The flurry began after Breitbart.com editor Joel Pollak made a guest appearance on O’Brien’s show to explain a video clip depicting a close relationship during the 1990s between President Obama and the late Derrick Bell, the Harvard Law School professor credited with originating the theory.

During her show, Pollak repeatedly reminded O’Brien that Critical Race Theory was created as a backlash against perceived “white supremacy” in America. O’Brien denied this with equal force.

An editing war ensued almost immediately between pro- and anti-O’Brien partisans, alternatively removing and reinstating references to white supremacy from the Critical Race Theory article.

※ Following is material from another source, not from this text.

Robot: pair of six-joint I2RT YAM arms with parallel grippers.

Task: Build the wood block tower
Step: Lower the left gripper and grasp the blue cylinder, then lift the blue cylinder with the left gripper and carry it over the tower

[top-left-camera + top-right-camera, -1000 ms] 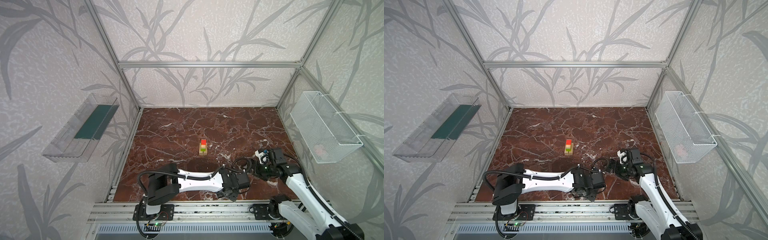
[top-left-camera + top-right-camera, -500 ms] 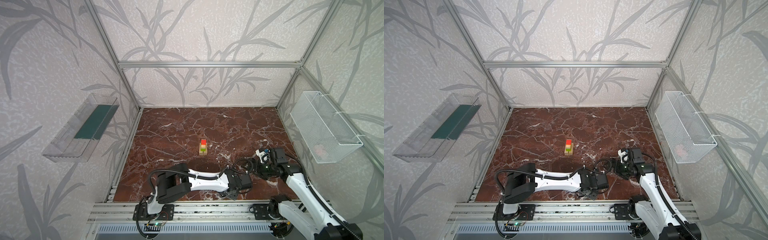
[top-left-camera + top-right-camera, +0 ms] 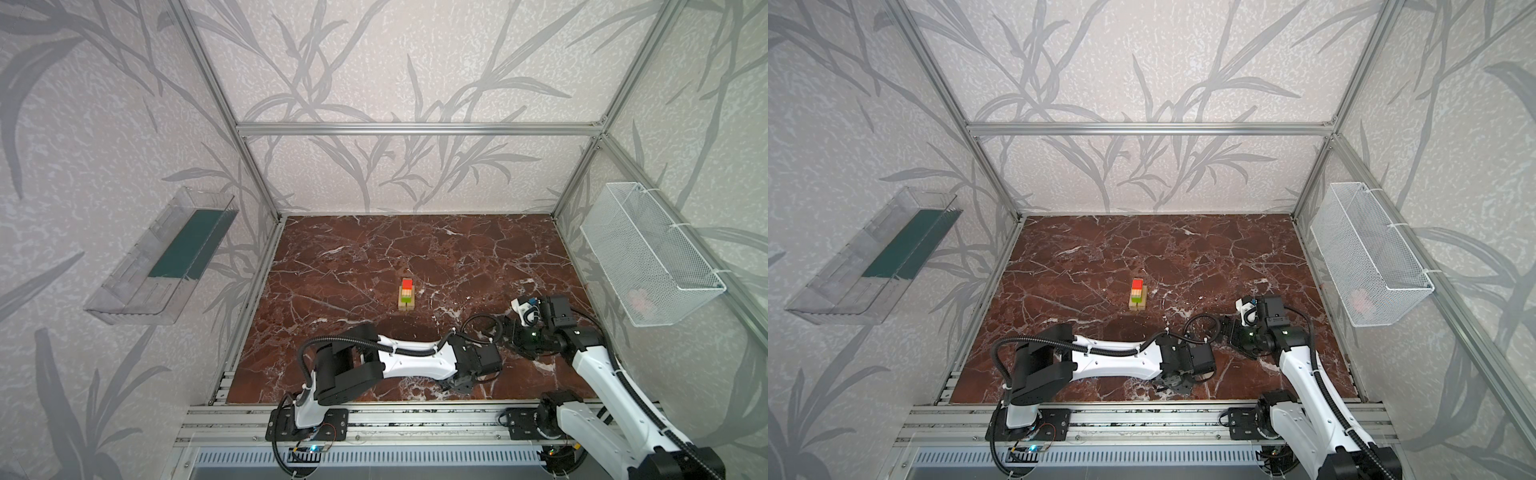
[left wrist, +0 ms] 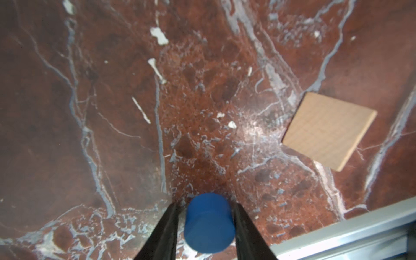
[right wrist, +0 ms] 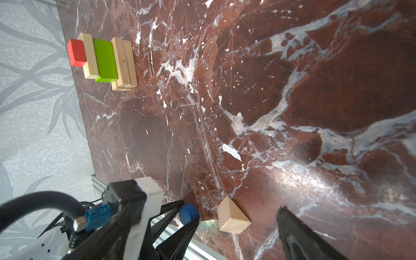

The article’s current lockdown, instituted by the same Wikipedia editor who froze it over the weekend — until “the media attention cools down,” he said — will last one week.

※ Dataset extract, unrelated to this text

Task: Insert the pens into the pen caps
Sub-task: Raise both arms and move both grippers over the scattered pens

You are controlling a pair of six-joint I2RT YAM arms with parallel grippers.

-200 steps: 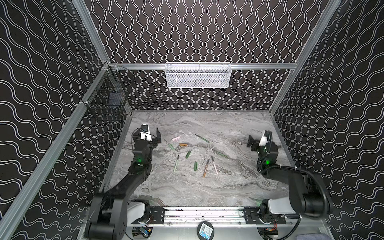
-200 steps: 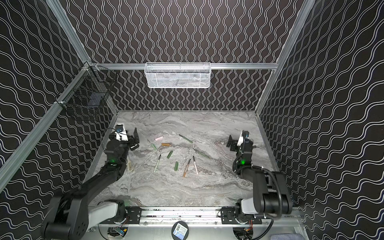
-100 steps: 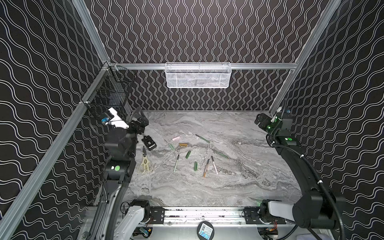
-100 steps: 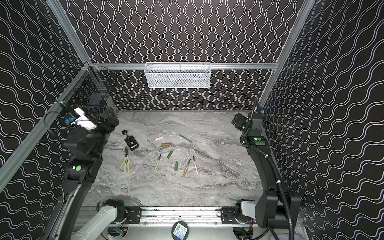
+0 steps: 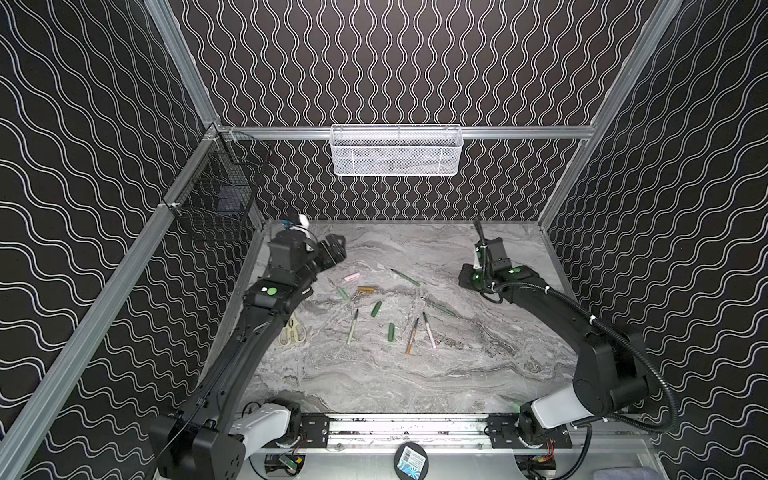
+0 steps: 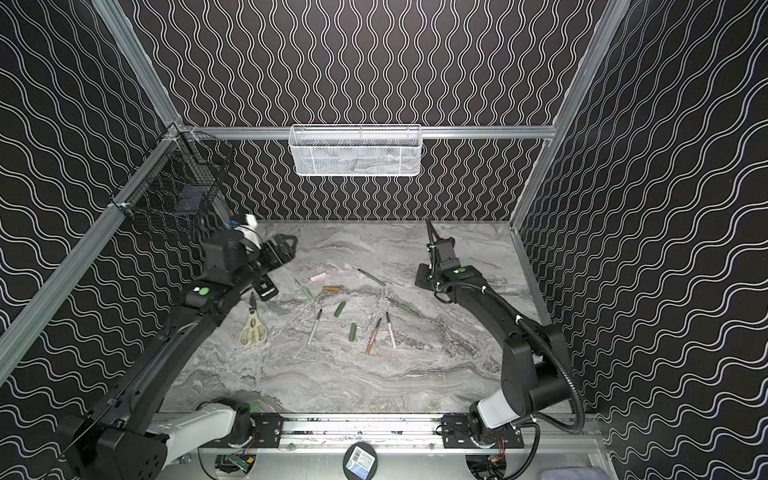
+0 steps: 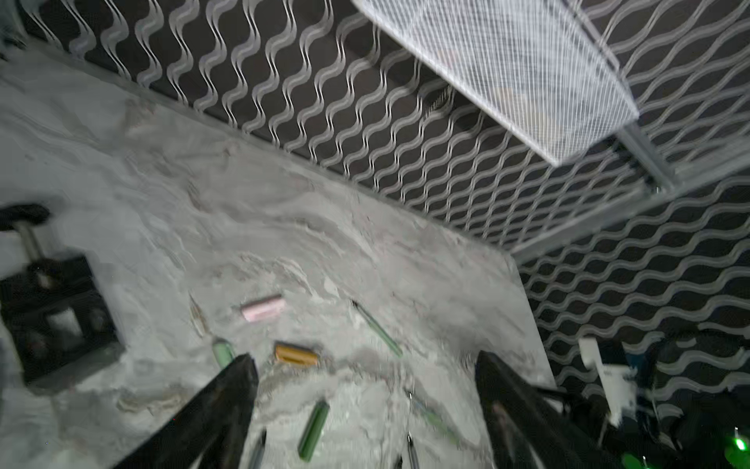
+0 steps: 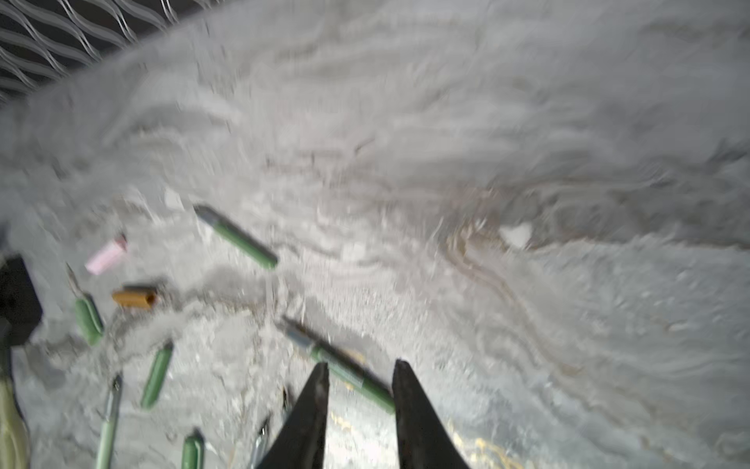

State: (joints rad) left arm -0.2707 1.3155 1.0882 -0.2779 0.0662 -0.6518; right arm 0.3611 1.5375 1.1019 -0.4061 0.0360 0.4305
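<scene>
— Right claw [image 8: 361, 363]: how does it stand?
— Fingers near together with a narrow gap between them, pinching nothing. Through that gap a dark green pen [image 8: 349, 373] lies slantwise on the tabletop [image 8: 527, 325], just past the tips.
— Farther out?
— A second green pen [image 8: 235, 237], then the gold-brown cap [image 8: 136, 297] and pink cap [image 8: 106, 256], well apart from it.
— And the left claw [image 7: 363, 357]?
— Spread wide, empty. A dark green cap [image 7: 313, 424] shows between its fingers; the gold-brown cap sits just beyond the tips.

Pens [image 5: 352, 332], caps [image 5: 376, 308] lie loose, middle of table [image 5: 374, 386]. Scissors [image 5: 299, 334] beside left arm [image 5: 249, 332]. Left gripper [image 5: 336, 246], right gripper [image 5: 478, 226] toward back wall, apart from pens.
</scene>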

Daily Caller blogger Jim Treacher mentioned the online battle of definitions, which caught the attention of Wikipedia’s editors as well.

“Given the flurry of reverts by and of anons yesterday I’m semi-protecting the article for a week,” wrote a Wikipedia editor named WGFinley, referring to nameless amateur editors who had been making and un-making various edits in quick succession.

“It seems at least one of the anons was trying to make meaningful contributions but given the blatant vandalism I’ve decided to semi-protect the article. If anyone disagrees feel free to chime in.”

Such a lock, Wikimedia Foundation spokesperson Matthew Roth told TheDC, is not uncommon when an article becomes the center of a political debate. The popular online encyclopedia is supported by the Foundation.

“That is often an approach when topical media reports turn an article into a contentious editing space,” Roth said in an email. ”In this case, he reverted to the form the article was in before the CNN story.”

That definition did, in fact, mention “white supremacy” in two specific places.

It cites a definition from the UCLA School of Public Affairs, saying Critical Race Theory holds that “existing power structures” are “based on white privilege and white supremacy, which perpetuates the marginalization of people of color.”

It also concludes that Critical Race Theory “asserts that white supremacy and racial power are reproduced over time, and in particular, that law plays a role in this process.”

Wikipedia has no editorial board and has no formal vetting process for editors. No specific editors are responsible for articles on any given page. Instead, editors are volunteers and editorial criteria are generated through consensus. Anonymous editors can easily “vandalize” articles, leaving only their computers’ IP addresses as fingerprints.

According to the edit history of the Critical Race Theory article, it has existed since 2006. The first critique of the article then called Critical Race Theory an “unencyclopedic pseudoscience.”